» WHAT IS REQUIRED
Locate, in the data below, the line that contains "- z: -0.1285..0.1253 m" and the line that contains "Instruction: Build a"; reproduce exactly those two lines and every line between them, nothing more.

» DATA SHOWN
++++++

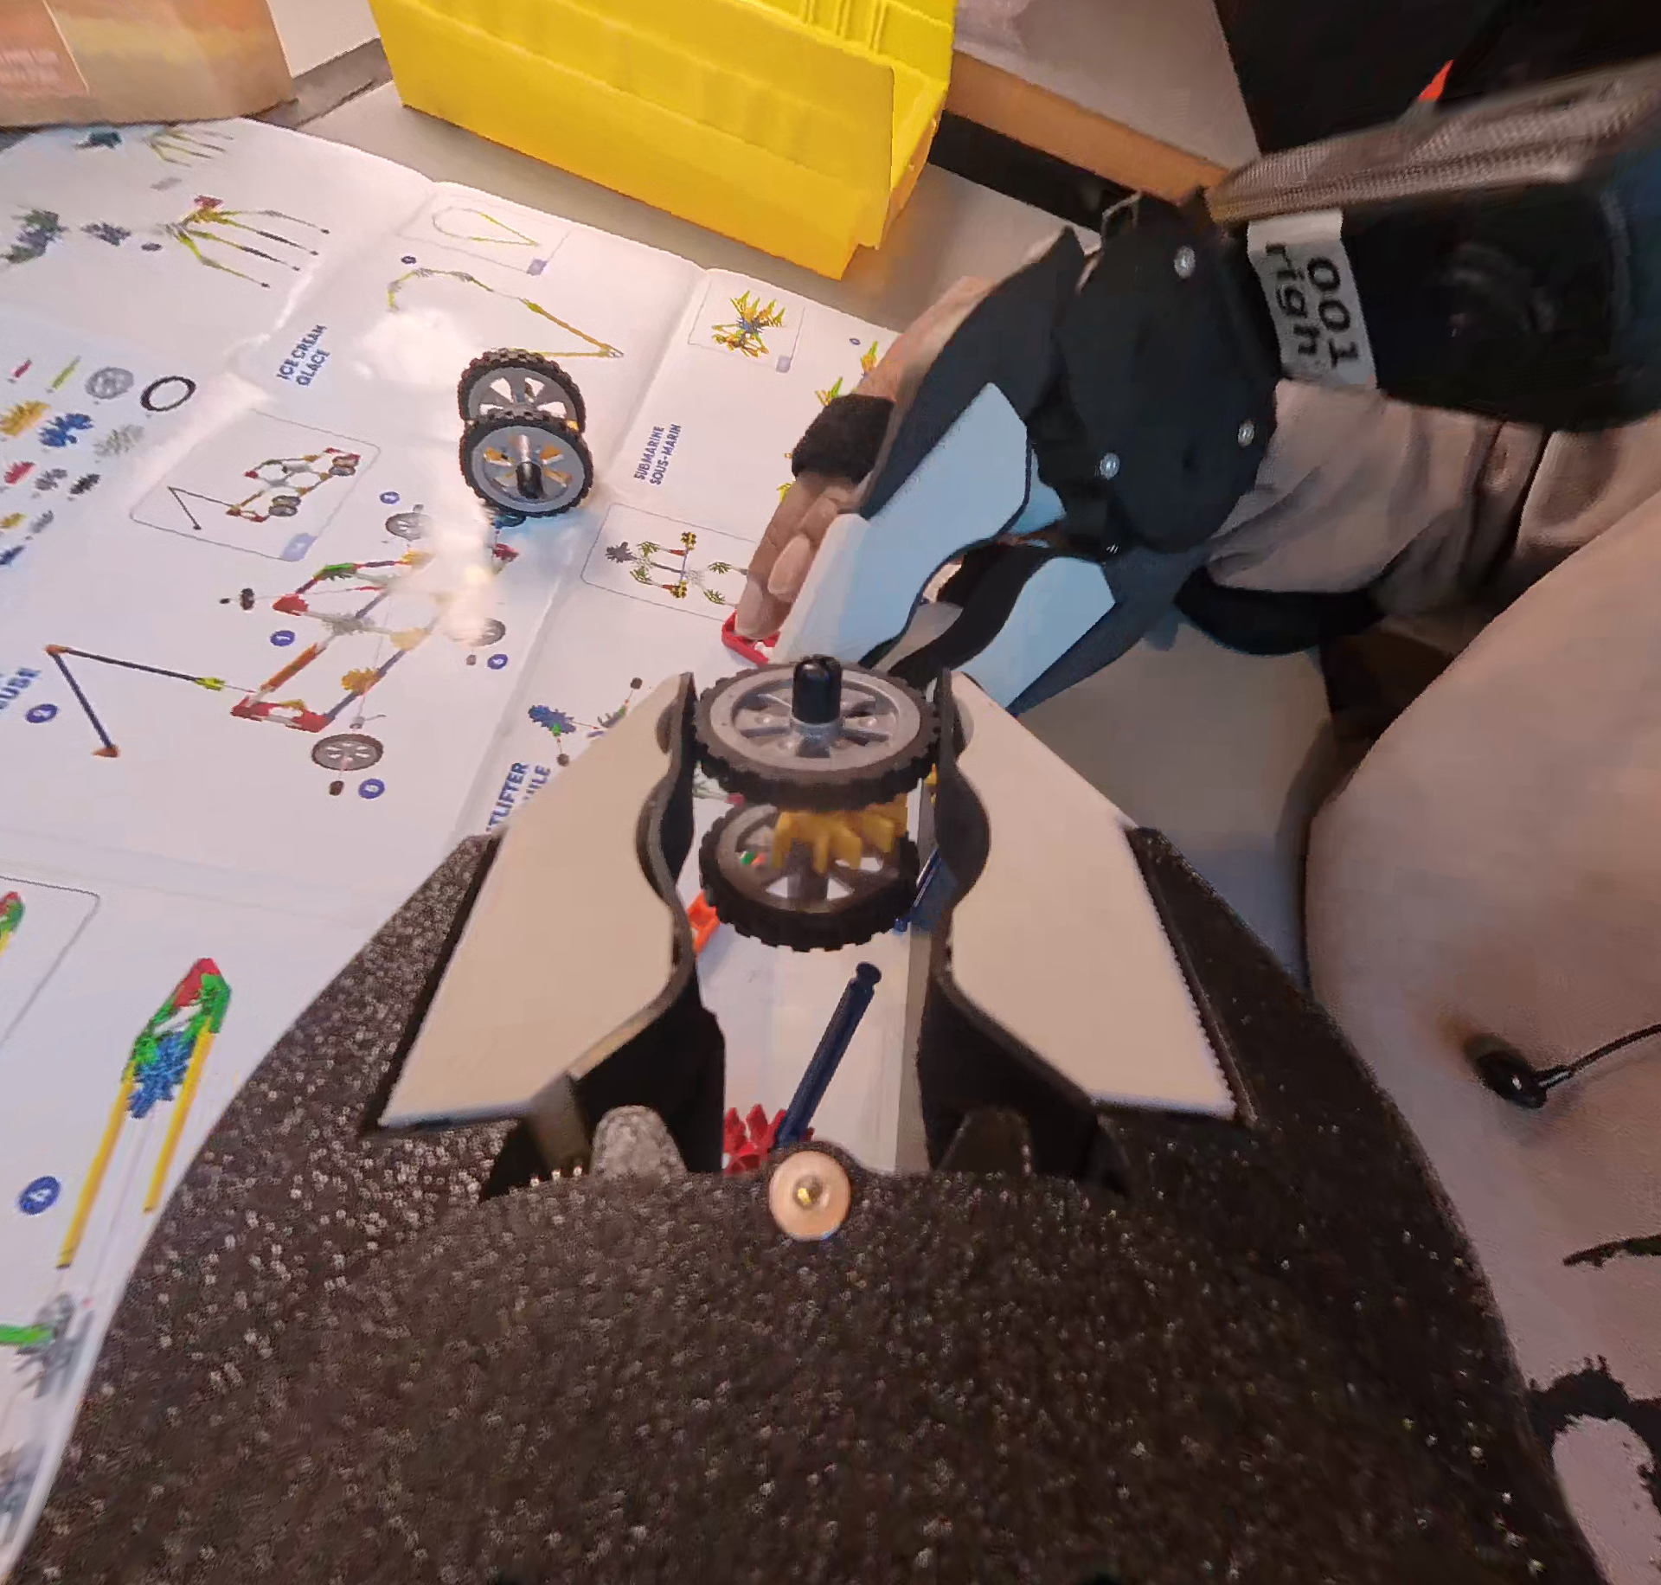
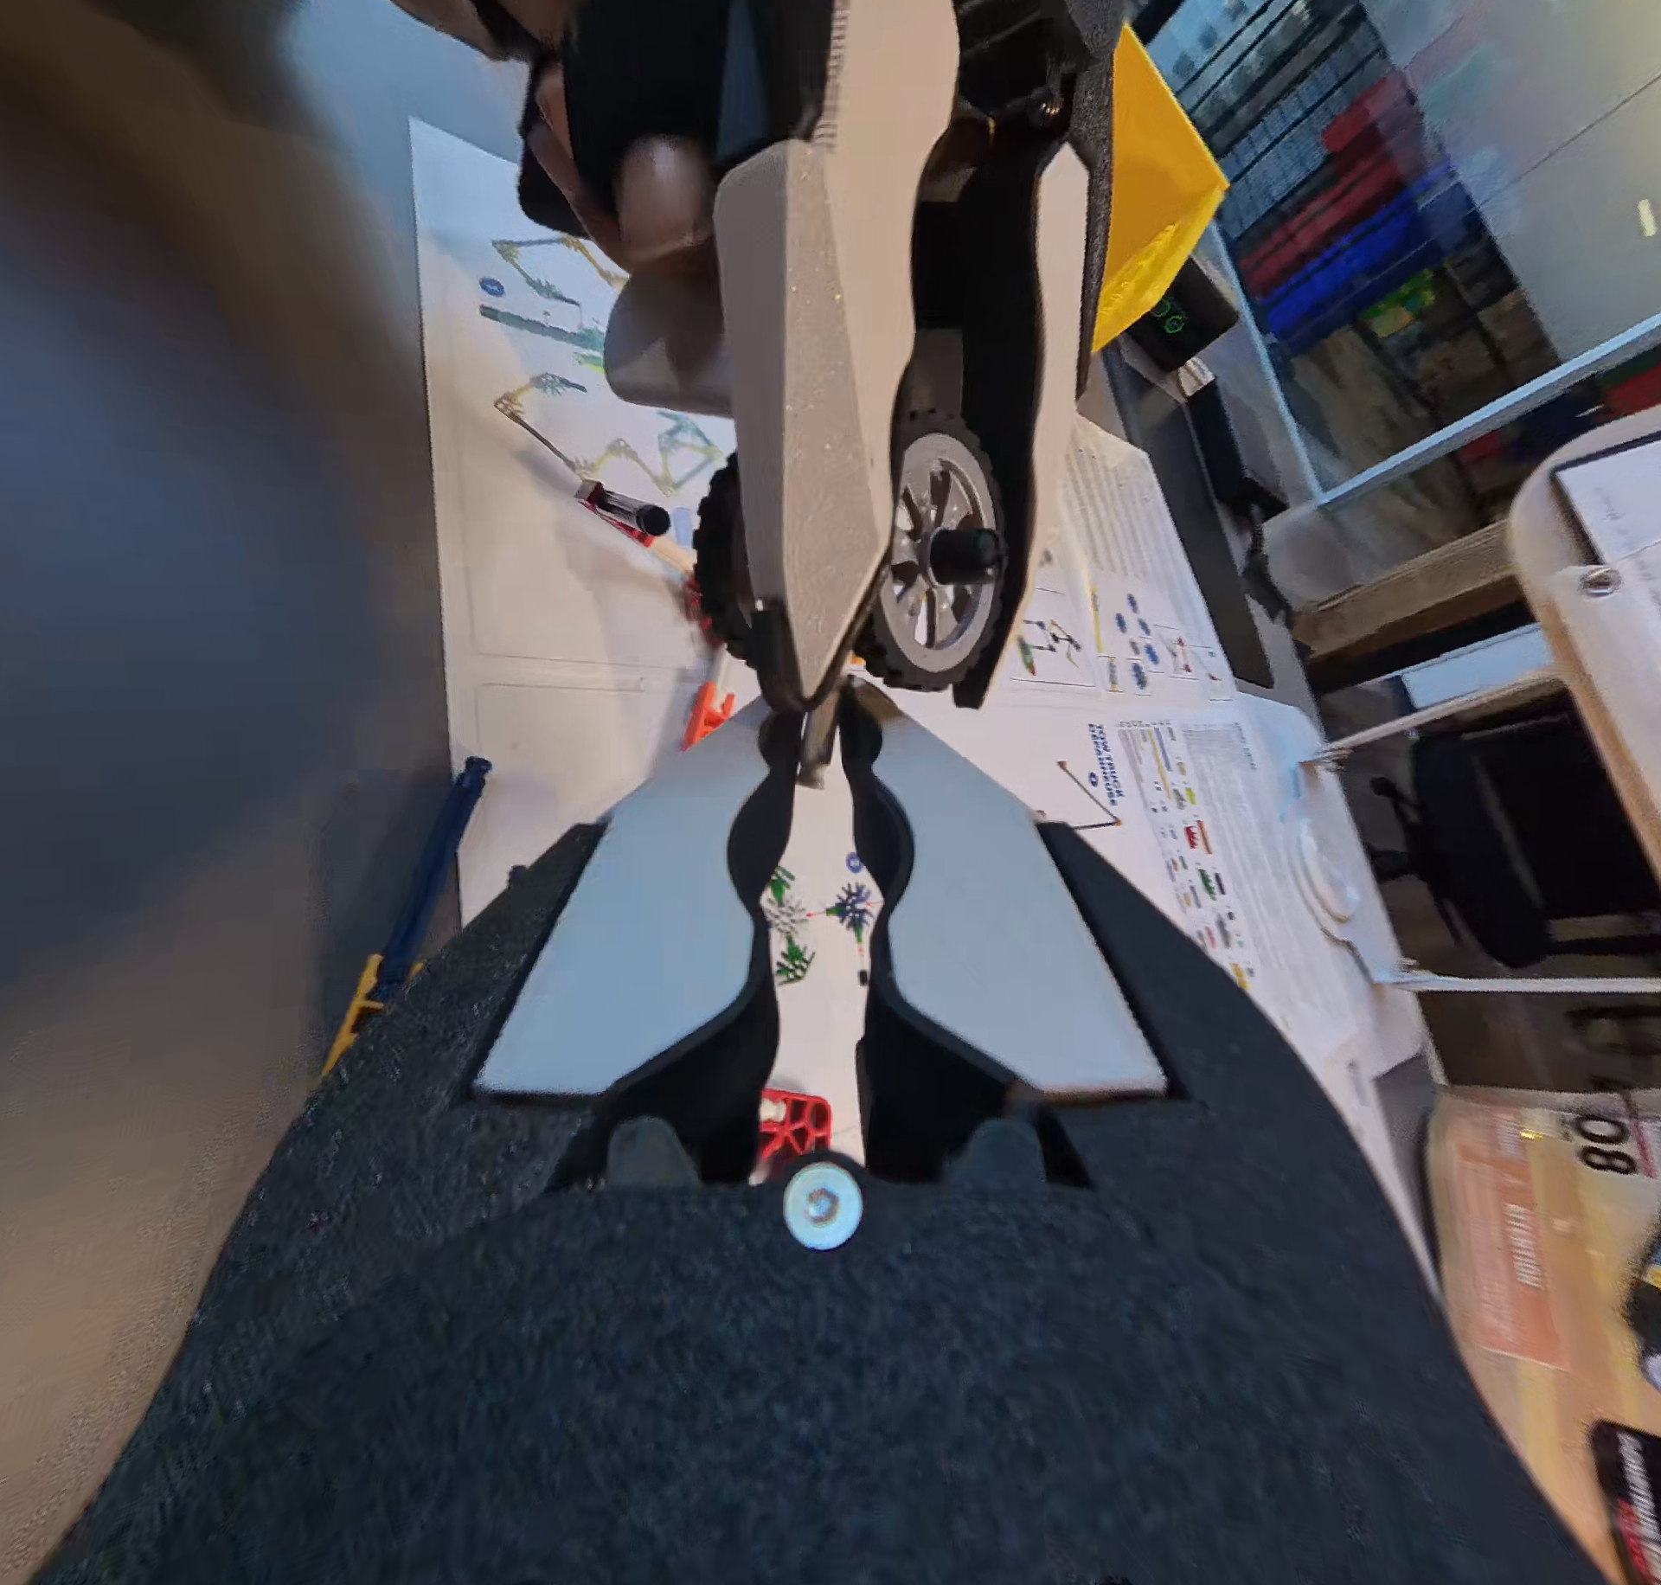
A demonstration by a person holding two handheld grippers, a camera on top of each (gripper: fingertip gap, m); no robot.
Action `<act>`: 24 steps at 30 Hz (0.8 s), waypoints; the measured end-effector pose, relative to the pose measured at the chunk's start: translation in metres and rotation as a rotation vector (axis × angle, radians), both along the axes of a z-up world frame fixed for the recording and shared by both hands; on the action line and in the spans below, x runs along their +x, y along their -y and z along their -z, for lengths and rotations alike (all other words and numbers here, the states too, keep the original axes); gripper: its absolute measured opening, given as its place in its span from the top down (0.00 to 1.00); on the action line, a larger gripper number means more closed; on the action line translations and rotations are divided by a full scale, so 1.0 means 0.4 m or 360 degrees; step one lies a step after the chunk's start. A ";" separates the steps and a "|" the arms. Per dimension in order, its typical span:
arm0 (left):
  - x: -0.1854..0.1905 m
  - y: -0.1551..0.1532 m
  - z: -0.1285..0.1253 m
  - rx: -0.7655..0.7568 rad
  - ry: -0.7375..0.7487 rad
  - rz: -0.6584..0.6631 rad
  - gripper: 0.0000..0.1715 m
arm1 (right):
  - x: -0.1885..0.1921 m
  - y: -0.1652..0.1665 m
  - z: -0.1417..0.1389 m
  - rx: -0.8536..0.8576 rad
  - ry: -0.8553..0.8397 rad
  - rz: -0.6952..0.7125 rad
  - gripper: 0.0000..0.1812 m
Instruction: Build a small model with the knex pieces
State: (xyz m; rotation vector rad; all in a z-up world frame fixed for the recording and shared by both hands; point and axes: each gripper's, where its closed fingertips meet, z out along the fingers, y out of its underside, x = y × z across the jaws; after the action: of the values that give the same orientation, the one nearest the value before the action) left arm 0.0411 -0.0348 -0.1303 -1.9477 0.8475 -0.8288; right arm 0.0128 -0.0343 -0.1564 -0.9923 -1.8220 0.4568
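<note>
Between left tool (image 1: 813,733) fingers: knobby black-tyred wheel pair (image 1: 809,809), grey spoked hubs

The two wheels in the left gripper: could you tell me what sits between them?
A yellow toothed connector sits between the upper wheel and lower wheel, seen in the left wrist view.

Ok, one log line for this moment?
left tongs: shut on wheel-axle assembly | right tongs: shut on thin grey rod beside it | second wheel pair: on instruction sheet
</note>
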 end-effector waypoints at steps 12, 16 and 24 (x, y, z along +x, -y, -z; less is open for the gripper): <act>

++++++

» ANSWER TO THE PROBLEM
  - z: -0.1285..0.1253 m
  - rx: -0.7655..0.7568 rad
  - ry: -0.7375..0.7487 rad
  - rz: -0.6584..0.6631 rad
  - gripper: 0.0000..0.1715 m
arm1 (right):
  - x: -0.1885..0.1921 m
  - y: -0.1652..0.1665 m
  - z: -0.1417..0.1389 m
  - rx: -0.8536..0.8576 rad
  - ry: -0.8553..0.8397 rad
  - rz: -0.6952..0.7125 rad
  - gripper: 0.0000..0.1812 m
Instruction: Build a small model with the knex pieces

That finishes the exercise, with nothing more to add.